Franco González Aguilar

Décima entrega

La sirena de una embarcación entrando al puerto, acabó con mis cavilaciones. Dejé la banca y dirigí mis pasos al café de La Parroquia, a despedirme de Pedro.

Abriéndome paso entre la gente, llegué al local. No había ninguna mesa vacía, pero por suerte, Marcelino Fernández me vio desde la mesa que ocupaba y me hizo una seña para que me acercara. Por supuesto que acepté su invitación.

—Buenas tardes Víctor, veo que el calor no hace mella en ti, ¿cómo vas en tu investigación? —me dijo.

—Muy bien—contesté—. He dado por terminado mi trabajo en la ciudad y mañana por la noche me voy; quise venir a despedirme y agradecer las facilidades que me brindaron aquí. Por cierto, no veo a Pedro.

—No se encuentra, ya concluyó su turno, pero si no tienes otra cosa mejor que hacer, te invito un café —exclamó.

—Te lo acepto, pero sólo si me platicas un poco de tu persona y de este café tan exitoso —le contesté.

—Desde luego—repuso—. Nosotros somos españoles, del pueblo de Santa Olalla, en Santander; mi hermano Fernando y yo, llegamos con el tío José, quien murió hace poco. Nos radicamos en Veracruz, y mira, con un gran esfuerzo, la familia adquirió esta cafetería hace casi veinte años. Fíjate en el piso, se notan claramente tres ampliaciones del local. Vendemos bocadillos, café, pan de dulce, fruta y también licores por las noches. Tenemos sesenta mesas y puede albergar doscientos cuarenta comensales; casi siempre está a reventar. En el piso de arriba habitamos, en una parte, la viuda de mi tío y su hija, así como mi hermano. En otra sección, vivo con mi esposa y dos hijos, José y Marcelino, el más pequeño, que tiene un año de edad. En un mes me voy a España con mi familia y estaremos allá varios meses; Fernando, que está en Santander, se regresa para atender el negocio en mi ausencia.

—Pero ahora háblame de tu proyecto—dijo interesado.

Le expliqué los avances que había conseguido y le compartí la noticia del homenaje que le harían a Alfonso Reyes en Bellas Artes. También le platiqué sobre el viaje con los poetas.
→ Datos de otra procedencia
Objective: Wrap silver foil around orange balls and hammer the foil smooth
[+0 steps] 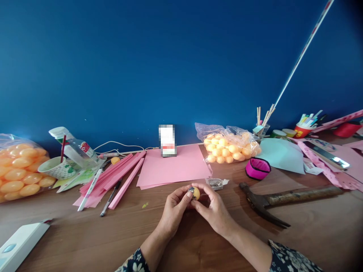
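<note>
Nearest us, two dark sleeves with pale flowers (pixel 289 257) reach over the brown wooden bench (pixel 113 241), with a long white box (pixel 25 243) at the lower left. Just beyond, our left hand (pixel 173 207) and right hand (pixel 217 214) meet at a small round yellow-orange ball (pixel 195 193) with a dark, silvery patch; the fingers of both are clamped on it, holding it between them. To its right lies a claw hammer with a worn wooden handle (pixel 279 199). Past our fingers we see a small clear plastic box of tiny metal pieces (pixel 216 184), a magenta fabric ring edged in black (pixel 256 174) and flat pink paper sheets (pixel 172 170). Farther back, a clear bag of orange balls (pixel 222 149) stands near the plain blue wall (pixel 170 56).
</note>
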The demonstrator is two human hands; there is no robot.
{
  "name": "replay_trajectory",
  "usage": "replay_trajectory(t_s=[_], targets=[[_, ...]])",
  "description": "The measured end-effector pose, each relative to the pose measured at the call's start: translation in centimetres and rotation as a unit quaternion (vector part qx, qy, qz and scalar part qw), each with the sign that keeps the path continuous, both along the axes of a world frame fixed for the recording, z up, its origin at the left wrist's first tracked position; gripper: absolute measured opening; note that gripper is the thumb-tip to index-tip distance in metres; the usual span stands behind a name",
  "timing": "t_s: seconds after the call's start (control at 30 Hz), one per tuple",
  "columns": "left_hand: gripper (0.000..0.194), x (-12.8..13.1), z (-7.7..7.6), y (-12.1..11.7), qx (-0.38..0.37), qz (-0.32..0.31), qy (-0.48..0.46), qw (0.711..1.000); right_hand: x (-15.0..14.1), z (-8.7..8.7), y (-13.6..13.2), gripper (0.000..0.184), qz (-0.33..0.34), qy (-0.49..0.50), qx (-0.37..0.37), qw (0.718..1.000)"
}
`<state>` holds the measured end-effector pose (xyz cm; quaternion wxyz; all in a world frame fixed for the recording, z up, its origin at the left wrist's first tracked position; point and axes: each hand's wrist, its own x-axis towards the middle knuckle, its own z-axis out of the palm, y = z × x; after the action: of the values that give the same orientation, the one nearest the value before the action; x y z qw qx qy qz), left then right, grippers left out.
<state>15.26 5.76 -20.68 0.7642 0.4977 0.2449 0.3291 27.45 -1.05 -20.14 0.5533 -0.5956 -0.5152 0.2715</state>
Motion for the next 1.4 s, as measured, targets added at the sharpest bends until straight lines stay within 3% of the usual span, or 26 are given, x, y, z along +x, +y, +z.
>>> replay_trajectory(t_s=[0.17, 0.47, 0.7, 0.9, 1.1, 1.27, 1.4], targets=[[0.036, 0.0, 0.5, -0.2, 0.028, -0.025, 0.009, 0.999, 0.1, 0.0, -0.1, 0.032, -0.002, 0.004, -0.006, 1.000], [0.025, 0.0, 0.7, -0.1, 0.084, 0.013, 0.042, 0.996, -0.2, -0.1, -0.3, 0.037, 0.000, -0.040, 0.005, 0.999], [0.038, 0.1, 0.3, 0.0, 0.073, -0.020, 0.024, 0.997, -0.2, 0.3, -0.2, 0.033, -0.013, -0.026, 0.014, 0.999], [0.043, 0.3, 0.1, -0.1, 0.070, 0.006, 0.026, 0.997, -0.1, 0.3, -0.1, 0.030, -0.016, -0.051, 0.023, 0.998], [0.035, 0.3, 0.3, 0.0, 0.079, 0.024, 0.028, 0.996, 0.0, -0.3, 0.0, 0.047, -0.002, -0.076, 0.045, 0.996], [0.042, 0.2, 0.5, 0.1, 0.076, 0.016, 0.038, 0.996, 0.0, 1.0, -1.9, 0.062, -0.002, -0.089, 0.035, 0.995], [0.047, 0.2, 0.4, 0.0, 0.061, 0.044, 0.070, 0.995, 2.2, 2.6, -4.8, 0.057, -0.027, -0.186, 0.026, 0.982]])
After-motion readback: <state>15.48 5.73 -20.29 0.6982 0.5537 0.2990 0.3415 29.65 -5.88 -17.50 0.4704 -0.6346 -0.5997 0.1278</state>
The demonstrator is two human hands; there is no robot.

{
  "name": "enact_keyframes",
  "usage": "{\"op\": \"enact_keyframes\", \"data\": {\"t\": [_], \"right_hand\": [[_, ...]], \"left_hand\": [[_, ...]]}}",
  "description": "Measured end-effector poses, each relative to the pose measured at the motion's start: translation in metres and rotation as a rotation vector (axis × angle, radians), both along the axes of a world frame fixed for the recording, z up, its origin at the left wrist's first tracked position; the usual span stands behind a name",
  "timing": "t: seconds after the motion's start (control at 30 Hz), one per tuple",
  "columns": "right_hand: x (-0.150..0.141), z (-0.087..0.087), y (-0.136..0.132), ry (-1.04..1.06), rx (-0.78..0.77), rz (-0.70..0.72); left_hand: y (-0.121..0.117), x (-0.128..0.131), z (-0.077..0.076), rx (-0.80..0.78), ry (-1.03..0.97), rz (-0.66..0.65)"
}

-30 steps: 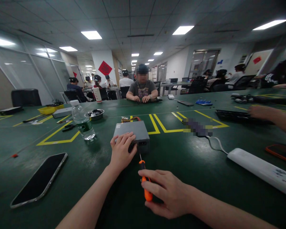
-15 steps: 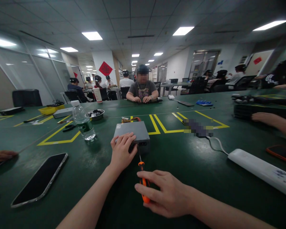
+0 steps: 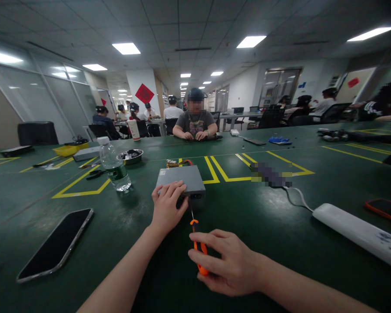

—Justo homenaje a Alfonso Reyes, Víctor—externó Marcelino—. Es uno de los grandes escritores de México que no ha tenido la fortuna de ganar el Premio Nobel. Debes saber que en 1949, cuando Gabriela Mistral era Cónsul de Chile en Veracruz, en una carta que escribió en el Hotel Mocambo, dirigida al Secretario de la Academia Sueca en Estocolmo, propuso a Reyes para el premio de ese año. Es más, en 1945, cuando lo ganó la propia Mistral, Alfonso Reyes había sido uno de los candidatos contendientes. Es muy oportuno ese reconocimiento, porque sé que el escritor ha sufrido dos o tres infartos y me parece que los homenajes debieran hacerse cuando las personas están vivas todavía.

—¡Qué interesante, no lo sabía!–exclamé—. Con mayor razón quiero estar en ese acto en México.

—Pero, ¿cómo es que tienes tanta información, Marcelino? —pregunté.

—¡No olvides que aquí llega gente muy importante!–me explicó—. A La Parroquia, además de turistas, vienen políticos, artistas, empresarios, periodistas y amigos, con quienes me gusta platicar.

Después de dos horas de amena charla, me despedí de él. Le di las gracias, rogándole hacerlas extensivas a Pedro, por su apoyo.

Como me resultaban incómodas las aglomeraciones en la Plaza de Armas y en Independencia, caminé hacia el hotel, dispuesto a repasar y organizar todos los apuntes obtenidos sobre Díaz Mirón. Decidí encerrarme a trabajar hasta cuando fuera la hora de abordar el tren, al día siguiente por la noche. Sólo me distraería lo necesario para comer en el propio hotel. En realidad esto era lo más recomendable, porque me sentía desvelado y maltrecho por el ajetreo del carnaval.